Below are records with pictures. Transcribe exactly, and only, the lines from the line with "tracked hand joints" to the line with "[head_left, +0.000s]", both ends included, but not the pictures.

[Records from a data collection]
☆ ☆ ☆ ☆ ☆
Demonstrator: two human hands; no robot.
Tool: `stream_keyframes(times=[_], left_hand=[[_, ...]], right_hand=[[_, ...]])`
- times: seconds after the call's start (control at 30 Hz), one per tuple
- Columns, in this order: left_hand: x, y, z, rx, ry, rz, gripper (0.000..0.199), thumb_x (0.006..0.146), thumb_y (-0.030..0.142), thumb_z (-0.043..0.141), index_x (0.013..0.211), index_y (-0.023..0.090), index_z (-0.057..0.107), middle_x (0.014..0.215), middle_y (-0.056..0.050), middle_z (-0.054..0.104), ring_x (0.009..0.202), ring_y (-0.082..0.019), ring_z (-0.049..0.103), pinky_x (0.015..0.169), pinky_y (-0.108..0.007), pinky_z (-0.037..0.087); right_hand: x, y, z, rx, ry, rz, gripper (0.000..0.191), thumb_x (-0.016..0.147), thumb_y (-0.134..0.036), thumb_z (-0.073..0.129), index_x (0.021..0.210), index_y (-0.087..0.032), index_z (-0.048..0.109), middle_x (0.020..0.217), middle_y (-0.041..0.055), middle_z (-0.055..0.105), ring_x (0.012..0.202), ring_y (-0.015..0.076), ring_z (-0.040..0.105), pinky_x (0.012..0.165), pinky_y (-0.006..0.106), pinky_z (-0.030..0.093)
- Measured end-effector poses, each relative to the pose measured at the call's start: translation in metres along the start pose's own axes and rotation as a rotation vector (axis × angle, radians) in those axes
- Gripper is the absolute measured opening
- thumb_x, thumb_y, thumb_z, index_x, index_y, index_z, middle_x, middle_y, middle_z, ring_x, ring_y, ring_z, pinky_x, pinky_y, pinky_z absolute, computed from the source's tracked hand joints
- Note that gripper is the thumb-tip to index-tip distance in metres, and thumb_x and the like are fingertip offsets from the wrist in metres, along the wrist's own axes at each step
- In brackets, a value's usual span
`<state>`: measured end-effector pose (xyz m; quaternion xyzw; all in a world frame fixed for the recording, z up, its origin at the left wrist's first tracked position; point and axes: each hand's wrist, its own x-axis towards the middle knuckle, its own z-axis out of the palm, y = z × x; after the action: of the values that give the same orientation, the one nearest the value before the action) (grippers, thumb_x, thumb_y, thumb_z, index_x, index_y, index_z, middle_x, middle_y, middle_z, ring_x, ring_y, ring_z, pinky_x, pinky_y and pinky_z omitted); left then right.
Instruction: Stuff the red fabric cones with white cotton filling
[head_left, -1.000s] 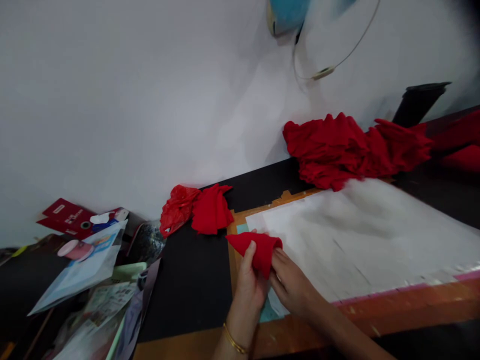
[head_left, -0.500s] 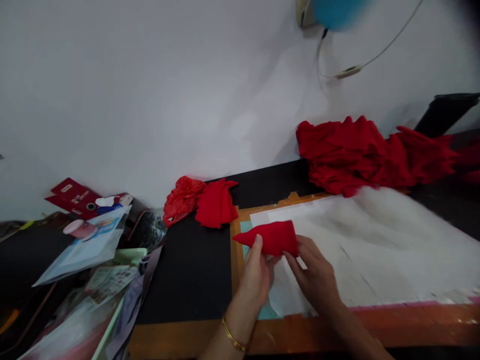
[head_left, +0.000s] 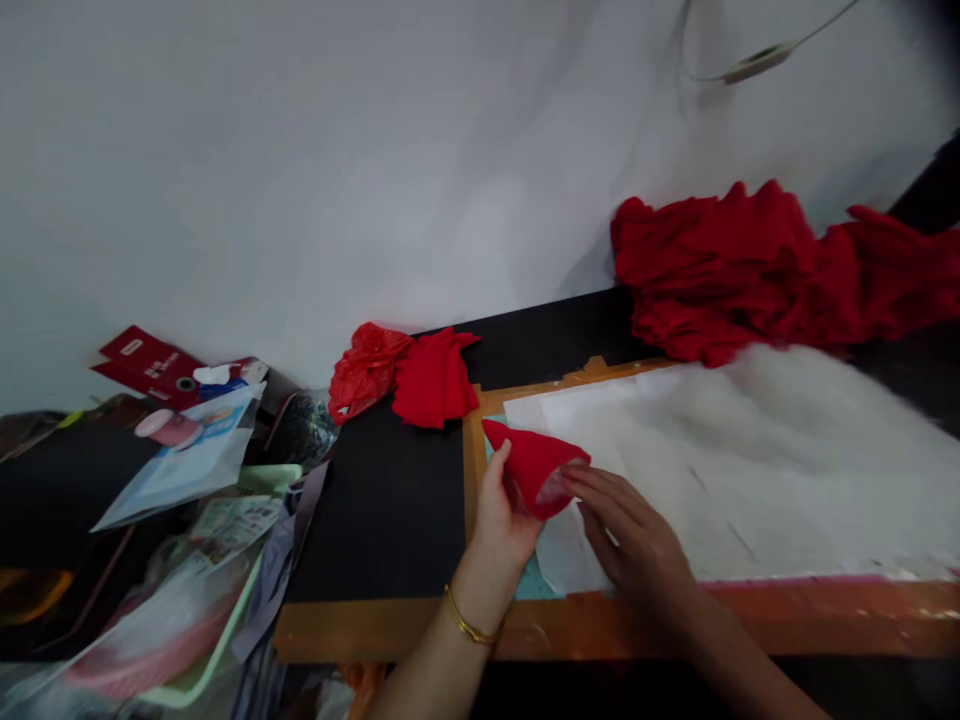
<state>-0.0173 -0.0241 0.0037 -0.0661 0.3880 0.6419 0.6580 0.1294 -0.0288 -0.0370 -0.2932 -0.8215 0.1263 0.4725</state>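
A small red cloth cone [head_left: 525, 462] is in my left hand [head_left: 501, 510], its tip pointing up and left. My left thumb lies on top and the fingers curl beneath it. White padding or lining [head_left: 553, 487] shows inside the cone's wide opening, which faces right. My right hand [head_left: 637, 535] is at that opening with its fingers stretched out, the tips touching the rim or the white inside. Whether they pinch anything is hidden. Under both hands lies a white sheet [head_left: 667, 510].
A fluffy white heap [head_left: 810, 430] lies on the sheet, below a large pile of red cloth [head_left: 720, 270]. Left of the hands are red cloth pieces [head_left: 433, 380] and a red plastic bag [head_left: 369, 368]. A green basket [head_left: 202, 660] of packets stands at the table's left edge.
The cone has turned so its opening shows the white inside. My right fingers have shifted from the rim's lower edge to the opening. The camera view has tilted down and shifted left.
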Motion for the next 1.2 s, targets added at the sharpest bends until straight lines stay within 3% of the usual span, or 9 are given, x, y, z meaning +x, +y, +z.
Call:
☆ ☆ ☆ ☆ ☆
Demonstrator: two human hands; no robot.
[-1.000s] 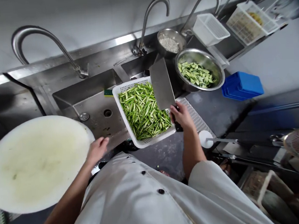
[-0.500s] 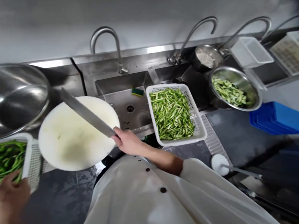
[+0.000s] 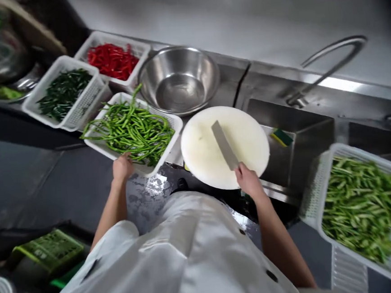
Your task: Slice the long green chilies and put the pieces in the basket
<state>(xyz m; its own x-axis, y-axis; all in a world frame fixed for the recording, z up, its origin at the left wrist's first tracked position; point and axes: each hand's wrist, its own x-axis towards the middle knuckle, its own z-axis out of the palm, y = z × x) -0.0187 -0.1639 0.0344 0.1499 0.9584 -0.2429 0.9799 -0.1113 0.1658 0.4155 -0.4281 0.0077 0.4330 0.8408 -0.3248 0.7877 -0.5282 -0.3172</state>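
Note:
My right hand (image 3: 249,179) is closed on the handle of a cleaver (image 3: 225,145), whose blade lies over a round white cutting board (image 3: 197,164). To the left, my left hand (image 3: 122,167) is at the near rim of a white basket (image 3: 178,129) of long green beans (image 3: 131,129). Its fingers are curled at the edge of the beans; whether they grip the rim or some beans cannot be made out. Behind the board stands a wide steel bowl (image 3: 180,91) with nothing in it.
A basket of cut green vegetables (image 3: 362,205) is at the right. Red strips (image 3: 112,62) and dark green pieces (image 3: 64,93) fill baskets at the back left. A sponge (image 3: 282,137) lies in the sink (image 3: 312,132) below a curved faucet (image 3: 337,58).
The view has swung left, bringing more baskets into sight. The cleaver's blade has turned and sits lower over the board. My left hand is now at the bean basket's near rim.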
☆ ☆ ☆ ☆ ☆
Solution
- thumb_x, thumb_y, thumb_z, index_x, index_y, index_z, middle_x, middle_y, middle_z, ring_x, ring_y, ring_z, pinky_x, pinky_y, pinky_z absolute, computed from the source's tracked hand joints
- Note that gripper is the thumb-tip to index-tip distance in metres, and thumb_x and the like are fingertip offsets from the wrist in metres, along the wrist's own axes at each step
- In brackets, a value's usual span
`<state>`: measured end-effector pose (xyz m; quaternion xyzw; all in a world frame fixed for the recording, z up, its origin at the left wrist's first tracked position; point and axes: each hand's wrist, its own x-axis towards the middle knuckle, its own z-axis out of the palm, y = z × x; after the action: of the values that give the same orientation, the one nearest the value before the action) (grippers, thumb_x, thumb_y, thumb_z, index_x, index_y, index_z, middle_x, middle_y, middle_z, ring_x, ring_y, ring_z, pinky_x, pinky_y and pinky_z omitted); left then right.
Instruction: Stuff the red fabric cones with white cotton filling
[head_left, -1.000s] 
[head_left, -0.500s] 
[head_left, +0.000s] 

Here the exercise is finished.